I found Will’s hand and gripped it tightly. He squeezed back, and for a while that was all I needed.
By late afternoon the landscape had changed. Where there had been dust, dirt, and debris, there were now the faintest signs of civilization: a concrete bunker with smoke rising from a chimney; an electric car that wasn’t rusted or broken; roads that were nearly smooth; and the most telling sign of all—patches of green.
“They’re growing,” said Will, his voice hushed and awestruck.
Except for photos of Basin and the occasional hardy plant or backyard scrub, we rarely saw anything green that wasn’t painted on or in a hydro-vault. But here it looked as if people had water to spare. Green things sprouted up in no particular pattern, almost as if no one cared where they grew.
“It’s grass,” Ulysses explained. “They feed it to the cattle.”
“They have cattle?” Will asked in a whisper.
“How do you think they get meat?”
“But…” Will’s voice trailed off. Such riches were unimaginable. Flowing water, grass, and cattle—it was as if someone said that gold paved the streets and diamonds were in the hills.

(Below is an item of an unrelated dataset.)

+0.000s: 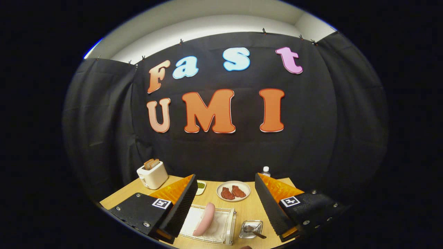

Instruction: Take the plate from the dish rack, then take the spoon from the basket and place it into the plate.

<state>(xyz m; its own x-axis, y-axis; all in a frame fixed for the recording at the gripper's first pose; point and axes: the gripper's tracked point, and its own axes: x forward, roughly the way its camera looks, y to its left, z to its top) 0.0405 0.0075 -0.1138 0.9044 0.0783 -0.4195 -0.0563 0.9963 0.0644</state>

Then in the distance, I saw our destination. It loomed in front of us like a gigantic wall that stretched the length of an entire city. It was perfectly flat, yet seemingly endless, with nothing rising behind it, as if no one dared peer over the top. I had never seen such a thing, but I knew from the wireless that it was a giant dam holding back billions of liters of fresh water—water that might normally have flowed south to the border and maybe even to our home. Minnesota was the land of ten thousand dams, and its government often boasted that it had more dams per person than any other country in the world. I knew that the largest dam in the world was in the Arctic Straits, owned by Canada but claimed by the Arctic Archipelago. Someday, if the war ever ended, whoever controlled it would control ten percent of the world’s fresh water.